Washington et Pékin relancent les hostilités

«Le commerce entre nos nations est très inéquitable, depuis très longtemps», a fait valoir Donald Trump.
Photo: Brendan Smialowski Agrence France-Presse «Le commerce entre nos nations est très inéquitable, depuis très longtemps», a fait valoir Donald Trump.

La trêve aura été de courte durée : Donald Trump a mis vendredi ses menaces à exécution en annonçant qu’il imposait de nouveaux droits de douane de 25 % sur 50 milliards de dollars d’importations chinoises, auxquels Pékin a immédiatement répliqué.

Les nouvelles taxes américaines, qui seront imposées sur des marchandises « contenant des technologies très importantes sur le plan industriel », doivent compenser cette fois le vol de la propriété intellectuelle et de technologies américaines. « Ma formidable relation avec le président Xi de la Chine et la relation de notre pays avec la Chine sont importantes pour moi. Cependant, le commerce entre nos nations est très inéquitable, depuis très longtemps », a fait valoir Donald Trump, moins d’un mois après que les deux pays ont annoncé une trêve dans leur conflit commercial.

La Chine a aussitôt annoncé qu’elle va riposter à l’identique. « Nous allons immédiatement prendre des mesures en matière de droits de douane d’une ampleur équivalente », a annoncé le ministère du Commerce. Le ministère chinois a en outre appelé les autres pays à une « action collective » contre cette conduite qualifiée de « dépassée et rétrograde ».

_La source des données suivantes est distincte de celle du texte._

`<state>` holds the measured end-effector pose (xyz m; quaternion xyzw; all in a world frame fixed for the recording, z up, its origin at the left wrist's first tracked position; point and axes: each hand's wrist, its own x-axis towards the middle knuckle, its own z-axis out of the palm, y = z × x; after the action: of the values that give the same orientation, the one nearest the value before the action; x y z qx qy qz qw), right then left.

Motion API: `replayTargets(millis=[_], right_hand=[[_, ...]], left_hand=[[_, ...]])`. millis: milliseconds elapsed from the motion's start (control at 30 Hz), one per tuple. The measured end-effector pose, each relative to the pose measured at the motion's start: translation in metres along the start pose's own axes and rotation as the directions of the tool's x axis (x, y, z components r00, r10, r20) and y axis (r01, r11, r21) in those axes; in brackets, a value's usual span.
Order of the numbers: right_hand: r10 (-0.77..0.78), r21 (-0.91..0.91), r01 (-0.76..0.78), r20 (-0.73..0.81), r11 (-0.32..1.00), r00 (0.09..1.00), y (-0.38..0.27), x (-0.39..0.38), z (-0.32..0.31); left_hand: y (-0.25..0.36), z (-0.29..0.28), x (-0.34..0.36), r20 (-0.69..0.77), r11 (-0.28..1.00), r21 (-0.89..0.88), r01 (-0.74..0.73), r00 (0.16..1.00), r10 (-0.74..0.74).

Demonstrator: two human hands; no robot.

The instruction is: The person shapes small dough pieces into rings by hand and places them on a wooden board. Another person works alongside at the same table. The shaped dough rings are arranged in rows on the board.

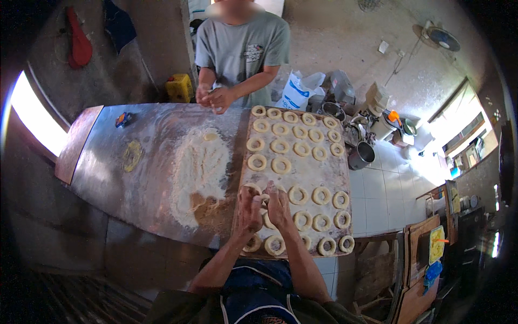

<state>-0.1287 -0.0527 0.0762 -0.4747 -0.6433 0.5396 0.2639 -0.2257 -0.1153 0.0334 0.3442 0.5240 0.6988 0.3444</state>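
Note:
Over the near part of a floured wooden board, my left hand and my right hand are close together. Both are closed on one small ring of pale dough between their fingertips. The fingers hide part of it. Rows of raw dough rings lie on the board around my hands, such as one dough ring just right of my right hand and another dough ring nearer to me. Some rings beneath my hands and forearms are partly covered.
Left of the board, a heap of flour spreads over the metal-topped table. A flattened dough scrap lies farther left. Across the table stands a co-worker with both hands together. A metal pot and a white sack stand beyond the board.

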Motion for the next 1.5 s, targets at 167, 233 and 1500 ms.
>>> replayTargets(millis=[167,233,1500], right_hand=[[0.019,0.298,0.032,-0.167,0.954,0.986,0.021,-0.018,-0.039],[-0.154,0.156,0.178,-0.157,0.972,0.976,0.066,0.001,-0.054],[-0.214,-0.111,0.192,-0.231,0.975,0.949,0.078,0.007,-0.186]], left_hand=[[0.013,0.059,0.005,0.075,0.957,-0.213,0.198,0.980,-0.187],[0.002,0.075,0.002,0.096,0.999,0.045,0.029,0.995,-0.033],[-0.079,0.192,0.017,0.212,0.953,0.254,-0.167,0.971,0.114]])
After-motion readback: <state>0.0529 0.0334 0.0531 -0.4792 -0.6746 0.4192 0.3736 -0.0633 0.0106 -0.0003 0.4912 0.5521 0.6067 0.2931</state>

« Cette situation ne peut plus durer », a estimé Donald Trump, citant les objets du grief : des pratiques commerciales « déloyales », en particulier l’acquisition de la propriété intellectuelle et de technologies américaines. Le président a de nouveau martelé qu’avec des centaines de milliards de dollars de déficit, les États-Unis ne redoutaient pas une guerre commerciale, perdue, selon lui, depuis bien longtemps. Le président, qui a déjà imposé en mars des taxes de 25 % sur les importations d’acier chinois et de 10 % sur celles d’aluminium, a prévenu que « les États-Unis imposeront de nouveaux droits de douane si la Chine engage des mesures de représailles ».

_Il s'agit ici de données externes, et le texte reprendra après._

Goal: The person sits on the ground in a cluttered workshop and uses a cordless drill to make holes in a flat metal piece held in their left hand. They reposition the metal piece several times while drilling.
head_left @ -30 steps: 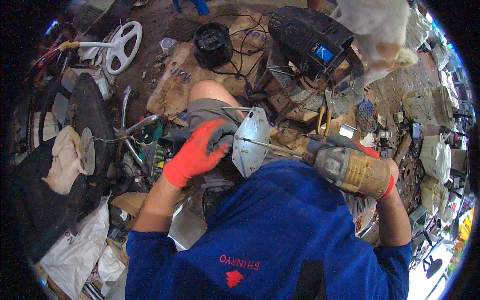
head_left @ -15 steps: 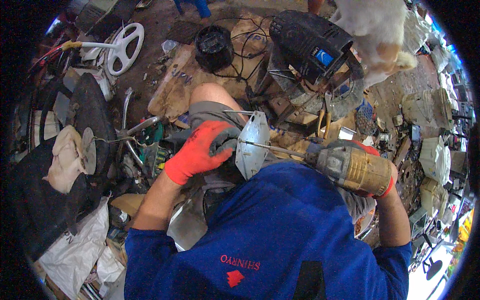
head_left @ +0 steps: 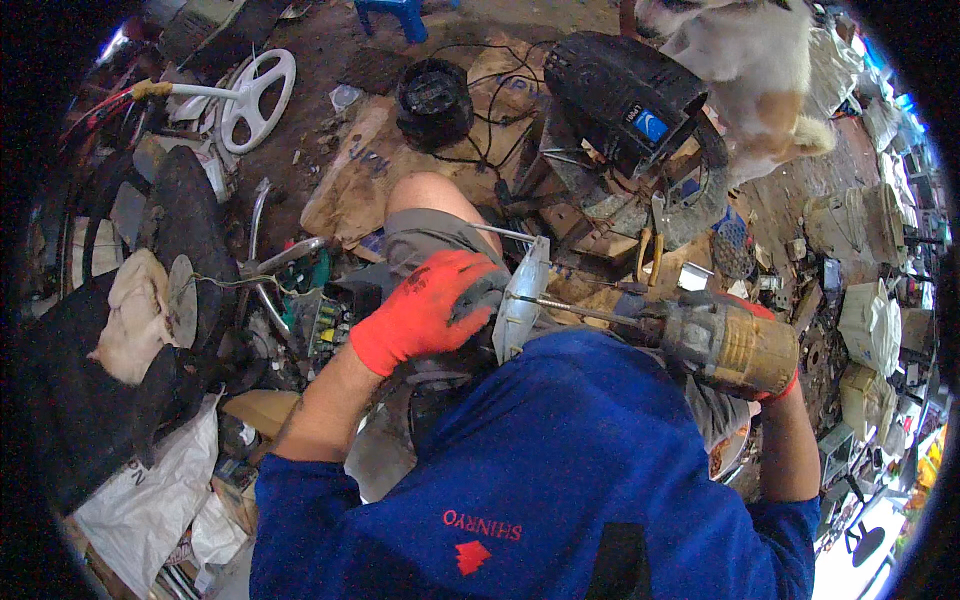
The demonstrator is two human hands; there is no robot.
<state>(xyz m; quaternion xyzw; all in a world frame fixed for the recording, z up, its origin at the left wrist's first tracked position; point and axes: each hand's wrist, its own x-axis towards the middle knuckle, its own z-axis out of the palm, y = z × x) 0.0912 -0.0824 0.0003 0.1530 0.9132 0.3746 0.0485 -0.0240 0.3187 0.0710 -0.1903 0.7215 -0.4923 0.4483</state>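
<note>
Work looks mid-way: left hand (head_left: 425, 312), red-gloved, grips a pale metal plate (head_left: 524, 300) upright over the knee, while right hand (head_left: 775, 375) clutches a worn power drill (head_left: 725, 345), its long bit (head_left: 565, 306) touching the plate, not visibly through.

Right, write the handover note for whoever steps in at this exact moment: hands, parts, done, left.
Left hand, in a red glove, grips the pale grey metal plate on edge over the knee.
Right hand holds the worn yellow-brown power drill; its grip is mostly hidden behind the drill's body.
The drill's long thin bit points left and meets the plate's face.
Done: plate steadied, bit lined up.
Left: whether the bit has gone through cannot be told.
</note>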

Le 19 mai, les deux pays avaient pourtant annoncé un accord de principe pour réduire de manière substantielle le déficit des États-Unis avec la Chine et avaient suspendu leurs menaces de mesures punitives respectives. Vendredi, Pékin a annoncé qu’il allait invalider ces accords.

Guerre commerciale

Les nouvelles taxes annoncées relancent la crainte d’une guerre commerciale, qui pourrait compromettre la croissance économique de la planète tout entière. D’autant que le gouvernement Trump a ouvert d’autres fronts contre l’Union européenne et ses partenaires au sein de l’Accord de libre-échange nord américain, le Canada et le Mexique. Ses alliés et partenaires commerciaux, frappés de taxes sur leurs importations d’acier et d’aluminium, ont d’ores et déjà annoncé des mesures de rétorsion et des recours auprès de l’OMC.

« La Chine ne souhaite certainement pas de guerre commerciale, mais en raison du comportement malveillant, nuisible et à courte vue des États-Unis, elle est obligée d’imposer des contre-mesures puissantes et de défendre de manière résolue ses intérêts nationaux », a argué le ministère chinois du Commerce. « Nous prenons essentiellement des mesures défensives », a déclaré ensuite un responsable du gouvernement américain sous couvert d’anonymat, qualifiant « d’erreur » les nouvelles annonces chinoises.

Cette nouvelle escalade survient une semaine après que Donald Trump a préservé in extremis le géant chinois des télécommunications ZTE de sanctions américaines imposées en avril, qui ont mené ce groupe au bord de la faillite.

La Maison-Blanche poursuit des objectifs contradictoires, observent des experts, puisqu’elle cherche à la fois un accord sur la Corée du Nord avec l’appui de Pékin et des concessions économiques chinoises pour réduire son déficit commercial. « Le danger, si Donald Trump va trop loin, est que les Chinois finissent par lâcher leur pression sur la Corée du Nord », met en garde Nicholas Lardy, spécialiste de la Chine au Peterson Institute for International Economics.